Exercise aim: An exact copy of the lines from the top of the data through the line with "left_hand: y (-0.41" is what you should give, with no pictures in it.

-------- Exercise input --------

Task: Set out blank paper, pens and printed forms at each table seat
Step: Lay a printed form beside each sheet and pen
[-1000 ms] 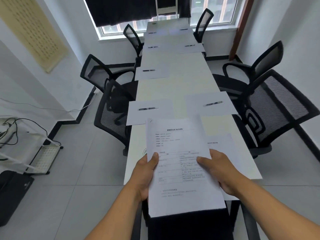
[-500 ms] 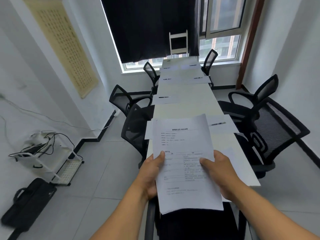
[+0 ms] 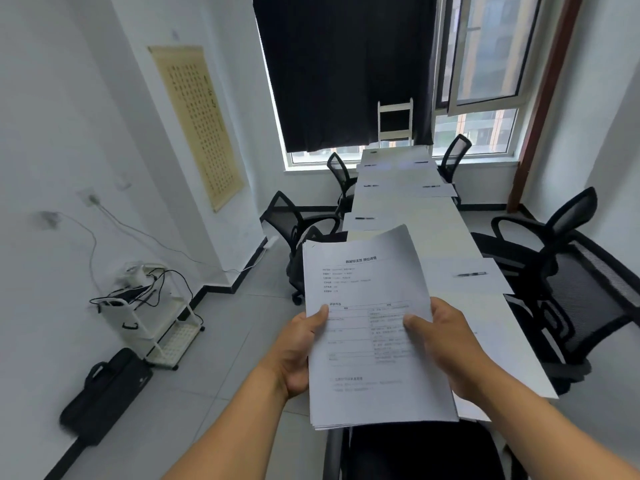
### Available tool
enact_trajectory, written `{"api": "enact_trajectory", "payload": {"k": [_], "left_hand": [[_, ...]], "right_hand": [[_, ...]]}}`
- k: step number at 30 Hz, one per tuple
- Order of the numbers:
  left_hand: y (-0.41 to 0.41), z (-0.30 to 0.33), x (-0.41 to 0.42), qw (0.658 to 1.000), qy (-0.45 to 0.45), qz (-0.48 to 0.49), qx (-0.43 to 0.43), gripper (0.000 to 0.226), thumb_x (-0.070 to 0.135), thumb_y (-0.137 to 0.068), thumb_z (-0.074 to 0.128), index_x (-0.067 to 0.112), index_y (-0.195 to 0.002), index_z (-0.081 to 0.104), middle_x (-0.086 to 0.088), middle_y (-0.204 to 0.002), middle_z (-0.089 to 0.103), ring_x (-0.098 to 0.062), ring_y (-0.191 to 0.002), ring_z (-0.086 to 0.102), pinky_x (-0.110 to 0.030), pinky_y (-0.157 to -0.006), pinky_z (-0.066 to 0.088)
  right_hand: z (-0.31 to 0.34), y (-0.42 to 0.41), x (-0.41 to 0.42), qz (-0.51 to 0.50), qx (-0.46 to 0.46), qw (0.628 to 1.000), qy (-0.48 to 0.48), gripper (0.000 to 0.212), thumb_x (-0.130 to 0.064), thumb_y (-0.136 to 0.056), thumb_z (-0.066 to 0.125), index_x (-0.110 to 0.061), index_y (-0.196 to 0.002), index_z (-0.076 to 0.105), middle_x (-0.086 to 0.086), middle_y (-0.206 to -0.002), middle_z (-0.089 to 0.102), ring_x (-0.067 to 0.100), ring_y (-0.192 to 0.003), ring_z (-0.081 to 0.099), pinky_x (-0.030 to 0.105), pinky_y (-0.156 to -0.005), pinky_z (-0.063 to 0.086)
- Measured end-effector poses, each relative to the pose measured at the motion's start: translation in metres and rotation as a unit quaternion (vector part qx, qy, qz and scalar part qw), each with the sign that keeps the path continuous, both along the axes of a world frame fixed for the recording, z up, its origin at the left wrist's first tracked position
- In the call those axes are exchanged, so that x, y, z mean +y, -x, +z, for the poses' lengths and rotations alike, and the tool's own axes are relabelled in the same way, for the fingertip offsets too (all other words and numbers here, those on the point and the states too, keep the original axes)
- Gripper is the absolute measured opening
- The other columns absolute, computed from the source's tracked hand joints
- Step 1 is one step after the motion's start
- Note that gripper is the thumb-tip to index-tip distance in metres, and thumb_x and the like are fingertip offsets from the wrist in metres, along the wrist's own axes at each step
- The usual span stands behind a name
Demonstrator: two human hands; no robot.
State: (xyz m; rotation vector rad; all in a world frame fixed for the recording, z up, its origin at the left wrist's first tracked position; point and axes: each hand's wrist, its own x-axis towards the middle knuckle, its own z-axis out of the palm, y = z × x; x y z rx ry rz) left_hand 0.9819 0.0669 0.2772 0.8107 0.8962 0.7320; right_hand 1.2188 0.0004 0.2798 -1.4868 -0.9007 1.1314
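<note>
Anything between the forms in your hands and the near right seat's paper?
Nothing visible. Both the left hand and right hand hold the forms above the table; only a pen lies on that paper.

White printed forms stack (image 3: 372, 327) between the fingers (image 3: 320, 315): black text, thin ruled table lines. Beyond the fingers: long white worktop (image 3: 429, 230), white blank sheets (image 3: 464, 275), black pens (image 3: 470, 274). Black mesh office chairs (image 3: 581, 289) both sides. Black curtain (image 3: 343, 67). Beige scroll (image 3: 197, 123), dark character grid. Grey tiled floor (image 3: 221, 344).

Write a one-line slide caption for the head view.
Both hands, left hand and right hand, hold a stack of printed forms above the long table already laid with paper and pens.
</note>
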Motion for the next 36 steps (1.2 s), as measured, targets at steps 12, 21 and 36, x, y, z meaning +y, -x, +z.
{"api": "enact_trajectory", "payload": {"k": [12, 21, 36], "left_hand": [[0.180, -0.016, 0.122, 1.000, 0.000, 0.012, 0.008, 0.041, 0.030, -0.116, 0.050, 0.007, -0.146, 0.064, -0.019, -0.134, 0.077, -0.039, -0.120, 0.076, -0.054, -0.091, 0.067], [0.265, -0.020, 0.210, 0.999, 0.014, -0.044, 0.001, 0.039, 0.029, -0.117, 0.048, 0.008, -0.146, 0.064, -0.018, -0.134, 0.077, -0.039, -0.120, 0.076, -0.052, -0.087, 0.068], [0.223, -0.019, 0.434, 0.996, -0.014, -0.063, 0.067, 0.036, 0.030, -0.118, 0.048, 0.013, -0.144, 0.066, -0.014, -0.131, 0.079, -0.036, -0.120, 0.077, -0.057, -0.101, 0.061]], "right_hand": [[-0.017, 0.182, 0.123, -0.016, -0.029, 0.999, -0.011, 0.016, -0.012, -0.106, 0.063, -0.020, -0.117, 0.072, -0.005, -0.104, 0.084, 0.022, -0.094, 0.082, 0.046, -0.085, 0.066], [-0.030, 0.271, 0.191, -0.073, -0.022, 0.997, 0.016, 0.017, -0.014, -0.104, 0.065, -0.020, -0.117, 0.073, -0.005, -0.106, 0.084, 0.026, -0.099, 0.081, 0.053, -0.093, 0.065], [-0.052, 0.241, 0.405, -0.120, 0.007, 0.993, 0.003, 0.013, -0.016, -0.106, 0.065, -0.021, -0.116, 0.071, -0.006, -0.107, 0.083, 0.021, -0.098, 0.080, 0.043, -0.088, 0.064]]}}
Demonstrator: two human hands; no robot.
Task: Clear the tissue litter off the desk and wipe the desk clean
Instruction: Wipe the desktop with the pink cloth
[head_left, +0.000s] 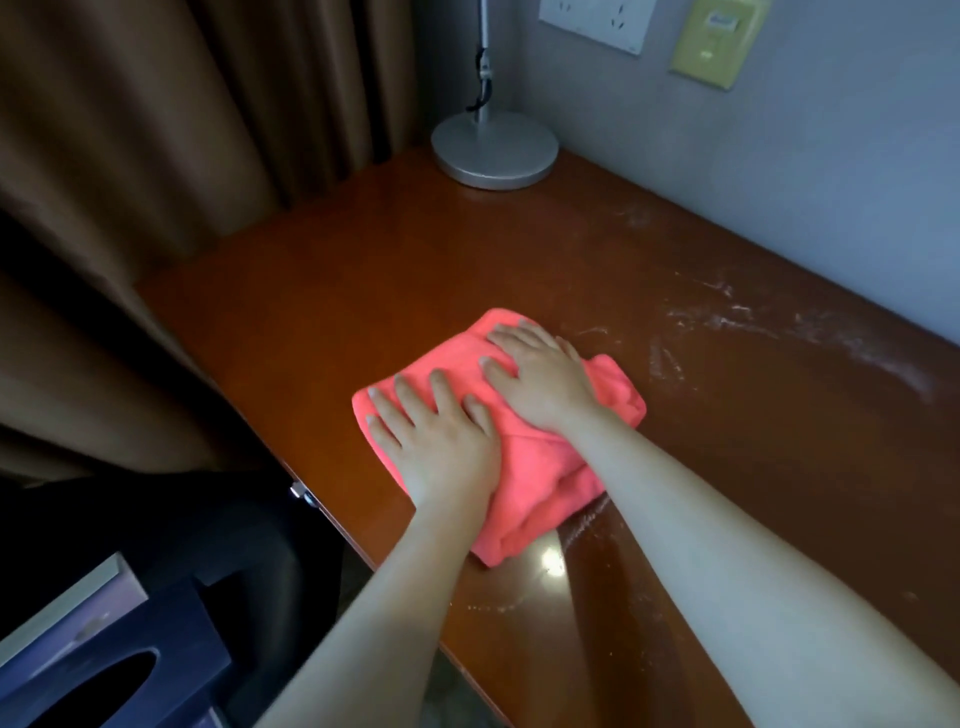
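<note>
A folded pink cloth (550, 467) lies on the brown wooden desk (311, 332), near its front edge. My left hand (436, 436) presses flat on the cloth's left part with straight, spread fingers. My right hand (540, 374) lies flat on the cloth's far right part, fingers straight. Whitish smears and dusty streaks (727, 317) mark the desk to the right of the cloth and near the wall. No tissue litter shows on the desk.
A silver lamp base (493, 150) with its pole stands at the desk's back left corner. Brown curtains (156, 130) hang to the left. A grey wall with sockets (592, 21) runs behind. A dark box with an oval opening (119, 670) sits lower left.
</note>
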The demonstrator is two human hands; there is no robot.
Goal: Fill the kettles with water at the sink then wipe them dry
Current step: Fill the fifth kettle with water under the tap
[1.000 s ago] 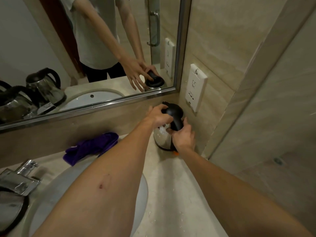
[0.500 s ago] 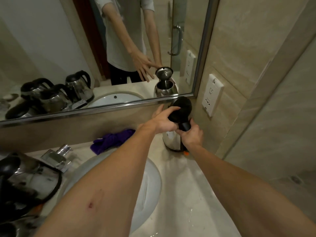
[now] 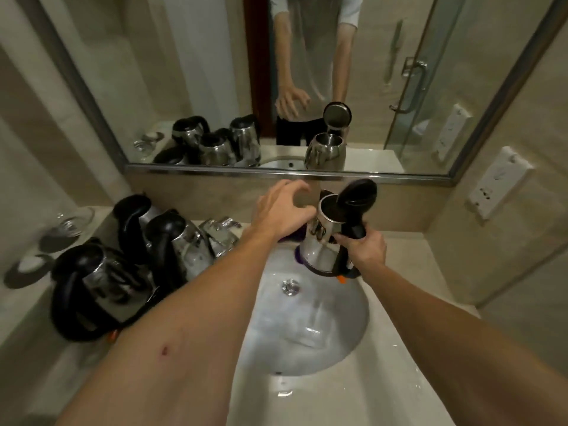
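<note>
My right hand [image 3: 364,248] grips the black handle of a steel kettle [image 3: 319,250], which hangs over the back edge of the white sink [image 3: 344,339] with its black lid [image 3: 358,195] flipped up. Just left of the kettle's mouth my left hand [image 3: 281,210] hovers with relaxed fingers and holds nothing. A chrome faucet [image 3: 222,230] stands behind the sink to the left. Three more steel kettles [image 3: 101,287] with black handles stand together on the counter at the left. A bit of purple cloth [image 3: 296,256] peeks out behind the held kettle.
A mirror [image 3: 215,87] runs along the wall behind the counter. Wall sockets [image 3: 498,182] sit on the right wall. A glass [image 3: 75,219] and a dark round kettle base [image 3: 26,269] lie at the far left. Water drops wet the counter to the right of the sink.
The kettle has been lifted from the counter's right corner and carried left over the sink. Its lid has swung open. My left hand has come off the lid.
</note>
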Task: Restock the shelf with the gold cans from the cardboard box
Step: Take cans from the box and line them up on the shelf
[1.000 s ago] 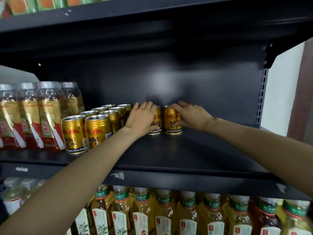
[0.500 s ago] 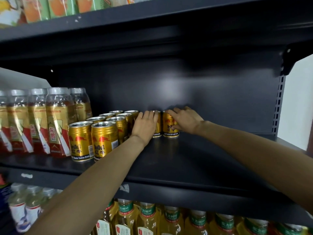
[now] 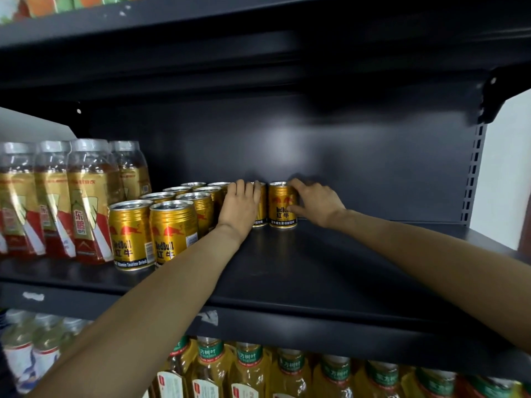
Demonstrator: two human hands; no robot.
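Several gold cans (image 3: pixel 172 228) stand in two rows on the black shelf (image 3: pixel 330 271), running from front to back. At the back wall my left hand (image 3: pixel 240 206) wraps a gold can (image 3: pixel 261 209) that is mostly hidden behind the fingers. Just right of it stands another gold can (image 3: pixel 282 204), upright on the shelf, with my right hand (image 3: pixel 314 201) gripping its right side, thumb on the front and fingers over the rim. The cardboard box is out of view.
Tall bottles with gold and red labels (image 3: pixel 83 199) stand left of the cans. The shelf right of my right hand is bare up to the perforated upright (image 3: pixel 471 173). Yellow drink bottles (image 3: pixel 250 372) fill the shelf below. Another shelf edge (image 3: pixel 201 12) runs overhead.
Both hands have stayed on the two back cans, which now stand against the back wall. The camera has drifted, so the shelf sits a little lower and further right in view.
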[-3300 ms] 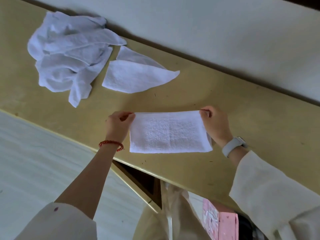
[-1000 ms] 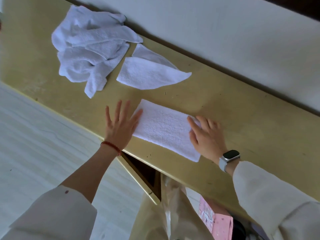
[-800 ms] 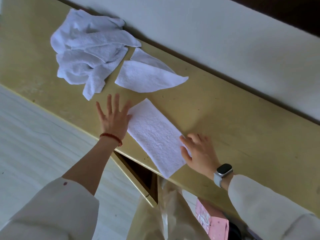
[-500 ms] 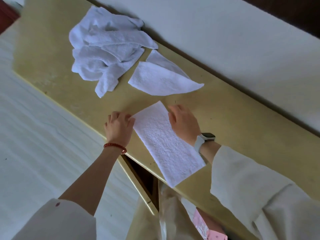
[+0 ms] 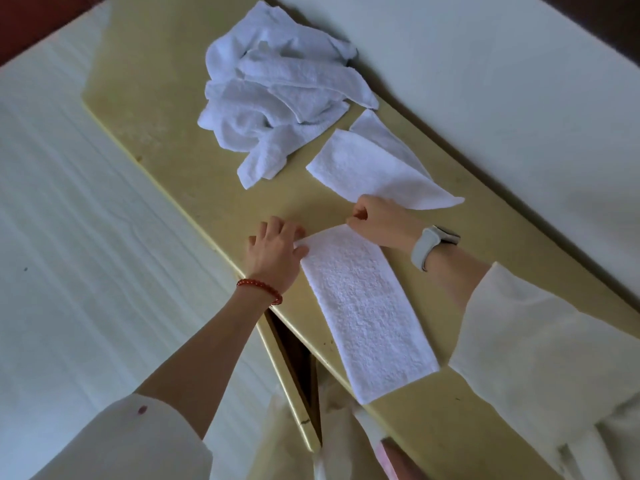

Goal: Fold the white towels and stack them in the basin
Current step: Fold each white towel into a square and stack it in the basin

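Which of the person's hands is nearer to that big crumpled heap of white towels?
The left hand, though not by much. It sits below the crumpled towel heap, pinching a far corner of the long folded towel. The right hand pinches the other far corner, further right.

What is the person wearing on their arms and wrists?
The left hand has a red beaded bracelet at its wrist. The right hand has a pale-strapped wristwatch. Both arms wear loose cream-white sleeves, pushed up.

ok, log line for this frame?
step: fold | left hand: pinching strip towel far corner | right hand: pinching other far corner | unfolded pile: untouched | basin: unseen
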Motion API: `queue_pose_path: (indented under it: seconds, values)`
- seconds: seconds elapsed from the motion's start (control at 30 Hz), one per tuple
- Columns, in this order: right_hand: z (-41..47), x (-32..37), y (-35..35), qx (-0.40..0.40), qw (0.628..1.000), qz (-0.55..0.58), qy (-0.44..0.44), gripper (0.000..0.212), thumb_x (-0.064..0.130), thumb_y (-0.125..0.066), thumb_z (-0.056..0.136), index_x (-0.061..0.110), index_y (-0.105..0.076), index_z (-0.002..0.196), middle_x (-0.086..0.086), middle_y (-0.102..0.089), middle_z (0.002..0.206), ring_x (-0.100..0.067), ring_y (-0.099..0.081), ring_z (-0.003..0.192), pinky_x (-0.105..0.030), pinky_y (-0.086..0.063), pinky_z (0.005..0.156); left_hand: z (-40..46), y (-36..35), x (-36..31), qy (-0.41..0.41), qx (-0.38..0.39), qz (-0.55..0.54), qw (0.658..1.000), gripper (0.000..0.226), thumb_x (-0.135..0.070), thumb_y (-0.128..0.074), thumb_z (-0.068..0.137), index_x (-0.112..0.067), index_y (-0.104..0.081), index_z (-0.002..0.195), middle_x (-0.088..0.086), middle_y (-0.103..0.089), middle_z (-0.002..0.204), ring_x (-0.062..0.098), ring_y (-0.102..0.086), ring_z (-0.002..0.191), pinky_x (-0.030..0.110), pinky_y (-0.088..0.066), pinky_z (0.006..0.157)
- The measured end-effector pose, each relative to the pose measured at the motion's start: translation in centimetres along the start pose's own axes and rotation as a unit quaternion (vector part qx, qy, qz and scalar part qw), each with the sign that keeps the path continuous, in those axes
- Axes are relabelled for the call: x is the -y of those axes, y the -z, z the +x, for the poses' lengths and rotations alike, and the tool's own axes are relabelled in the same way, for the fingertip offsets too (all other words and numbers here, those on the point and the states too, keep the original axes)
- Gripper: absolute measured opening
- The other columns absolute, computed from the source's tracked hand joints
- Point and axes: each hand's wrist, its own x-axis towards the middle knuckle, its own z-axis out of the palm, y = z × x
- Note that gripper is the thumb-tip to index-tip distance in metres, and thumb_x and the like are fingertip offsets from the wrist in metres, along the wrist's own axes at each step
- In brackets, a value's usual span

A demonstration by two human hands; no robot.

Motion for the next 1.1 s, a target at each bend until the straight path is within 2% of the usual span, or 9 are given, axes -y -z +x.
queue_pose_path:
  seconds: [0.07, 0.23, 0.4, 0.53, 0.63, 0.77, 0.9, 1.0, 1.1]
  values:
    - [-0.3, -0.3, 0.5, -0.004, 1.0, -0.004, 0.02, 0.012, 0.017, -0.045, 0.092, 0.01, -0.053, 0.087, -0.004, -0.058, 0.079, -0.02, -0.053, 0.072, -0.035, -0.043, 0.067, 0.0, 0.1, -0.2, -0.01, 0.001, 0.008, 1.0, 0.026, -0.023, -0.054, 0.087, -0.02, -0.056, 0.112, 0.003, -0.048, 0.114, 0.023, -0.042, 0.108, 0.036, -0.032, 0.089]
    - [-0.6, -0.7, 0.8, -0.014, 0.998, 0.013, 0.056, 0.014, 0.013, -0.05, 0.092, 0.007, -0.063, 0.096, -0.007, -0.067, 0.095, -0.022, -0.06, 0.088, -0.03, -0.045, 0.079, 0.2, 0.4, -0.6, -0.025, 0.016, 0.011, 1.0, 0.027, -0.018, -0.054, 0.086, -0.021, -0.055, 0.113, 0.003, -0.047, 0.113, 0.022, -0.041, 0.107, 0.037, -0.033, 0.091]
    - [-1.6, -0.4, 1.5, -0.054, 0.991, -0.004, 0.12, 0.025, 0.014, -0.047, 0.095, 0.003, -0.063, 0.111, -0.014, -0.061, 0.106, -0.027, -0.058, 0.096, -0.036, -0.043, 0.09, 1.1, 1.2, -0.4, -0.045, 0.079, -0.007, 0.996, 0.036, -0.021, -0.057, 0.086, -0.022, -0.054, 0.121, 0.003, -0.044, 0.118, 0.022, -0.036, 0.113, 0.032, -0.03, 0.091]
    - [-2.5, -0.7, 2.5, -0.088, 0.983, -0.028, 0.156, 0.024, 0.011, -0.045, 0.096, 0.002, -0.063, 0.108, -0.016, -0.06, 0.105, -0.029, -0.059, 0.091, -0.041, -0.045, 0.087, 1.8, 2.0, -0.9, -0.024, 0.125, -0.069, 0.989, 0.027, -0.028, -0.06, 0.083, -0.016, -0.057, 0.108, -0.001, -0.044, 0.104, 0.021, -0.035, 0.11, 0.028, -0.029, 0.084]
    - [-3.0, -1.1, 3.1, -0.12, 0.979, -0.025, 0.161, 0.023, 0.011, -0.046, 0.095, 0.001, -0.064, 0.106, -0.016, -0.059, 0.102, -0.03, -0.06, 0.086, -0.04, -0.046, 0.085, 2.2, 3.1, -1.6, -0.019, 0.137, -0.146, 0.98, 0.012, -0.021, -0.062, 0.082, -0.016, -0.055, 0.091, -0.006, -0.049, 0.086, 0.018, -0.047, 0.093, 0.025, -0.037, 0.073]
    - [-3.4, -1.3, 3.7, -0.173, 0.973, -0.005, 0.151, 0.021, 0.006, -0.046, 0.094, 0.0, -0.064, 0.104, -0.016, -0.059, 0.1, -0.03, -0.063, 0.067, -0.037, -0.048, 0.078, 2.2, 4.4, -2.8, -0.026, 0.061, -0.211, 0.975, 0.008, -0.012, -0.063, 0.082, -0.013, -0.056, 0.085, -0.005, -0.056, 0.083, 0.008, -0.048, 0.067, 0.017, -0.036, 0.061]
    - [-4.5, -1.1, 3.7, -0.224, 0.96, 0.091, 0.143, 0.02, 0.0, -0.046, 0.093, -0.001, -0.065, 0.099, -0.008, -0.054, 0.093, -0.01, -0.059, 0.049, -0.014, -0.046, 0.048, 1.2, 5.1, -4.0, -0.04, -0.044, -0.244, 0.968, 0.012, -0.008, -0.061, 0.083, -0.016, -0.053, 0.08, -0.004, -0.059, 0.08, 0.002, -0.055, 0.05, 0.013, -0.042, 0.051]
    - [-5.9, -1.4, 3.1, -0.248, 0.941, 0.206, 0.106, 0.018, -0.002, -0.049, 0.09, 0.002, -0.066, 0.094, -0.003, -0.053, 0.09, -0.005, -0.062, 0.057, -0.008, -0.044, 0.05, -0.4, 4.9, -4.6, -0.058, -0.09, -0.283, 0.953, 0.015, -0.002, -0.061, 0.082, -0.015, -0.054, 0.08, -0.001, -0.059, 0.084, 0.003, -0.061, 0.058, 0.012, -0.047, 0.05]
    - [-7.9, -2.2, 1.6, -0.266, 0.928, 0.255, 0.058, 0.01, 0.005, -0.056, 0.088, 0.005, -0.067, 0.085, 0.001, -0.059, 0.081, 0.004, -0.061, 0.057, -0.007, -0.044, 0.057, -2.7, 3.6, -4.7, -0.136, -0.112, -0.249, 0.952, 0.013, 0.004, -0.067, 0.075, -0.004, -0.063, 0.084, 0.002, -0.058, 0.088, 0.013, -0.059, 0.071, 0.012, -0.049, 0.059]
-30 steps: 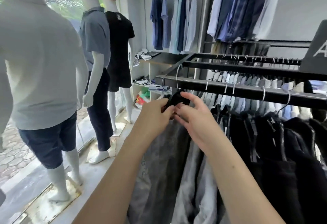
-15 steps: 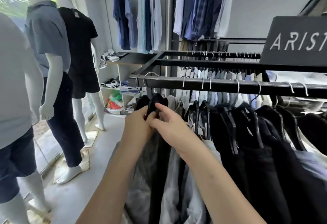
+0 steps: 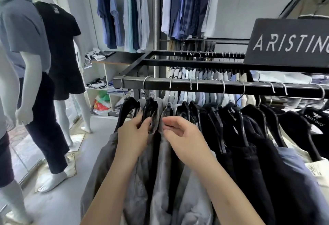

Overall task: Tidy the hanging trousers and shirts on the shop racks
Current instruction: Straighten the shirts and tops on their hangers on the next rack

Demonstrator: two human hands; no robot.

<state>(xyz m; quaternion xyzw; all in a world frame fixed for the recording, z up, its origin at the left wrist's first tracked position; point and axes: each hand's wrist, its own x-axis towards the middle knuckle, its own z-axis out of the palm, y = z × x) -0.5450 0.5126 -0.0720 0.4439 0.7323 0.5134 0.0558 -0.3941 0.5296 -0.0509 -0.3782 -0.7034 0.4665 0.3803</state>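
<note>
Grey and black trousers hang on black hangers from a black rack rail (image 3: 210, 84). My left hand (image 3: 135, 136) grips the second black hanger (image 3: 150, 108) from the rail's left end, thumb against its clip. My right hand (image 3: 181, 136) pinches the waistband of the grey trousers (image 3: 160, 168) on the third hanger (image 3: 167, 111). The two hands are a small gap apart. Black garments (image 3: 249, 153) fill the rail to the right. Shirts (image 3: 187, 6) hang on wall rails behind.
Mannequins (image 3: 44, 68) stand on the left by the window, with grey floor (image 3: 58, 198) between them and the rack. A black ARISTINO sign (image 3: 288, 45) sits on the rack's top right. Shelves (image 3: 106, 75) with folded goods and bags stand behind the rack's left end.
The view has turned right and closer to the rack. My hands have drawn slightly apart, the right one shifting from the second hanger to the grey trousers on the third.
</note>
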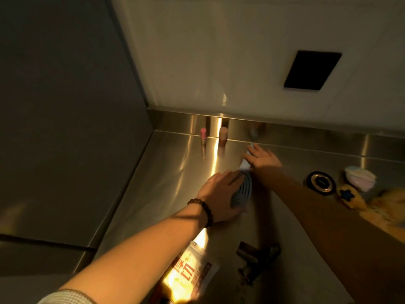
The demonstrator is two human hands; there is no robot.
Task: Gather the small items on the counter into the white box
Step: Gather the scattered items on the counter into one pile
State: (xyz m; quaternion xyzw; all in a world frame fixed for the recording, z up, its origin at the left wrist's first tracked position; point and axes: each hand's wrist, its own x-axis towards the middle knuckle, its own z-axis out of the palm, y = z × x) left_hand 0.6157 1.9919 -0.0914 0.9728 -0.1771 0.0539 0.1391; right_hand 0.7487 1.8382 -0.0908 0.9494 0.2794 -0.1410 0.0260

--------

Your solution:
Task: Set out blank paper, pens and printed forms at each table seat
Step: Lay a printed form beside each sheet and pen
[-1000 ms] 
[-500 ms] 
[+0 ms] 
### Available tool
enact_trajectory, written `{"api": "enact_trajectory", "payload": {"k": [_], "left_hand": [[_, ...]], "right_hand": [[_, ...]]}}`
- k: step number at 30 Hz, one per tuple
- Order of the numbers:
  left_hand: y (-0.41 to 0.41), z (-0.30 to 0.33), x (-0.41 to 0.42), qw (0.658 to 1.000), qy (-0.45 to 0.45), qz (-0.48 to 0.49), qx (-0.43 to 0.43), gripper (0.000 to 0.226), thumb_x (-0.070 to 0.135), thumb_y (-0.137 to 0.068), thumb_z (-0.074 to 0.128), index_x (-0.067 to 0.112), index_y (-0.195 to 0.002), index_z (-0.081 to 0.104), middle_x (-0.086 to 0.088), middle_y (-0.204 to 0.002), middle_z (-0.089 to 0.103), ring_x (-0.098 to 0.062), ring_y (-0.191 to 0.002), ring_z (-0.086 to 0.102), pinky_x (-0.110 to 0.030), pinky_y (-0.157 to -0.006), pinky_z (-0.066 to 0.088)

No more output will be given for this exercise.